When banks switch their online bill-payment vendor, a lot can go wrong.
These conversions can be prompted by post-acquisition integration projects or simply a desire for lower prices or better features. The process typically involves several companies - the bill-pay vendors, the banks - and many bankers say the most important goal is to minimize any disruption to customer payments.
However, avoiding such problems is no small task.
Wachovia Corp. is switching bill-pay systems for the second time in four years. When First Union Corp. of Charlotte acquired Wachovia in 2001 and took its name, it moved from CheckFree Corp. to Metavante Corp. In July of last year Wachovia said that to cut costs it would return to CheckFree, the No. 1 bill-pay provider.
Julie Huffman, Wachovia's director of implementations and transition management for e-commerce, said that customers would be moved to the CheckFree system in stages between February and April 2006 and that new customers are already being enrolled in the Atlanta vendor's system.
She noted that one of the biggest challenges is ensuring that a vendor has accurate biller data. When a biller's address or bank routing information changes - a common occurrence - the bill-pay provider must update its systems.
This can present problems during a conversion; if the two vendors have different information for a biller, the bank's systems may end up with the wrong information, and could try to send a customer's payment to the wrong place.
"Our goal is to make sure we get all of the data converted the same way it was" so that bill payments reach the correct destination, Ms. Huffman said.
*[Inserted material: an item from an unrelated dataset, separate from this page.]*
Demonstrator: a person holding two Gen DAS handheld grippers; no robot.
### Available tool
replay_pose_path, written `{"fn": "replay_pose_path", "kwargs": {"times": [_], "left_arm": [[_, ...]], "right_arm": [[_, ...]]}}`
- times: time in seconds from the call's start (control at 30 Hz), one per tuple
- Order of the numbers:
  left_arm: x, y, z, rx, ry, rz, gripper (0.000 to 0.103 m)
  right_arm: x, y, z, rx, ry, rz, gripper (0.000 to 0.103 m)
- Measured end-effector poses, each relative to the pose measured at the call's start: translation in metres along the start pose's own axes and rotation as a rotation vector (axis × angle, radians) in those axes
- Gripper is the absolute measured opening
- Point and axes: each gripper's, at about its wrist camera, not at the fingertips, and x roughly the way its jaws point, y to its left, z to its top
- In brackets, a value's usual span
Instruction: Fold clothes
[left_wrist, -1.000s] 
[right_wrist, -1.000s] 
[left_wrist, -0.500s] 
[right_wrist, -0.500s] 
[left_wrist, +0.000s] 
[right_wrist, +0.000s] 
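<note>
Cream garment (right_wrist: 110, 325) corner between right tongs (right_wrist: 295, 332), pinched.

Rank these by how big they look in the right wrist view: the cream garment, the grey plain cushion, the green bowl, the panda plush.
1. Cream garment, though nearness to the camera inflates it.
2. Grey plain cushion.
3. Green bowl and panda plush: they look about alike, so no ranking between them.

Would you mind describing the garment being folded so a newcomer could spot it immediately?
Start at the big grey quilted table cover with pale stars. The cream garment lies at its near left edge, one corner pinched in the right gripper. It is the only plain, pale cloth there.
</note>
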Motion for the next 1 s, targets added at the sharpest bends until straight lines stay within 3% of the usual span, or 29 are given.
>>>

Kim Nelson, Wachovia's program manager for its ongoing conversion of SouthTrust Corp., which Wachovia acquired in November, said these lapses are hard to prevent but can be corrected quickly. During the Metavante conversion, some biller addresses and account numbers were not up to date. "We still had some impacts that we didn't see until the first payment was made," she said.
Wachovia spotted the problem when a payment failed to reach the biller, and was able to "catch it and clean it up by the next cycle period," Ms. Nelson said.
Beth Robertson, a senior analyst at MasterCard International's TowerGroup Inc. research unit, said that biller directory management "is actually an area of expertise for any bill-payment processor, but it's an area that some do better than others. And any of these factors can affect the claims rate."
She said that even the smoothest transitions can worry customers, since the new vendor may have an unfamiliar user interface. "Getting consumers familiar with and comfortable with the new UI can be a hurdle, because people don't like change," she said.
Ed McLaughlin, the vice president of product and strategy for Metavante's payment services group, said that the ease or difficulty of a conversion is "really based on the quality of information that the financial institution can get from their partner."
Mr. McLaughlin said that when a bank switches to Metavante, a unit of the Milwaukee banking company Marshall & Ilsley Corp., his company compares the master biller directory of addresses and routing numbers that is provided by the previous vendor to the biller details in that vendor's files of individual users' bill-payment histories, to double-check that the information is current.
It also helps if the outgoing provider is contractually obligated to cooperate, he said. "In most cases, the banks, if they've been savvy, have ensured that they have rights to the given information."
In Metavante's contracts, "the bank has full right and access to their consumers' data" when it drops Metavante for another vendor, Mr. McLaughlin said.
Dan Schatt, a senior analyst for the Boston market research firm Celent Communications LLC, said that routing bills "is the Achilles' heel of operations. If you don't have the latest bill data, formatted in the way that the biller accepts, with the appropriate account numbers and routing numbers, then the bill payment can fail and there is a large cost in reconciling that."
Ms. Nelson said this is one reason Wachovia tries not to schedule conversions at the beginning or end of a month, because "that's such a heavy bill-pay time for the customer."
Michal Geller, the director of product management for the online banking vendor Digital Insight Corp. of Calabasas, Calif., said that 80% of his new customer wins are converting from another vendor. "We hand-hold the project as much as we can," he said.
He said that converting information is often a straightforward process. "Any data we can get out of the old product, we can put in the new product."
Bill Jones, a senior business analyst with Digital Insight, said his biggest challenge is converting customers' payment histories. "Both vendors typically have issues providing history," he said.
He said the sheer size of this database, of every payment by every customer, can significantly extend the time needed for a conversion, and that Digital Insight will often skip the step because online bill payments are already reflected in customers' statements.
Ms. Huffman said that most bill-pay features are easy to convert because they are static records. "With the payment history specifically - that hasn't changed, so that's a little easier in terms of data mapping from one system to another," she said.
Scheduled payments are also easy to shift to a new system - they are just names and dates. Problems can arise if one bill-pay system allows a payment frequency that another does not, but this is uncommon, Ms. Nelson said.
Chris Musto, a vice president for research at Watchfire GomezPro in Waltham, Mass., said banks must be careful when changing their bill-pay systems because the service drives other online banking activity.
"It tends to cause people to keep higher balances in their accounts" and "to cause people to stay with a bank longer," he said. "On some level there's always going to be issues" during bill-pay conversions.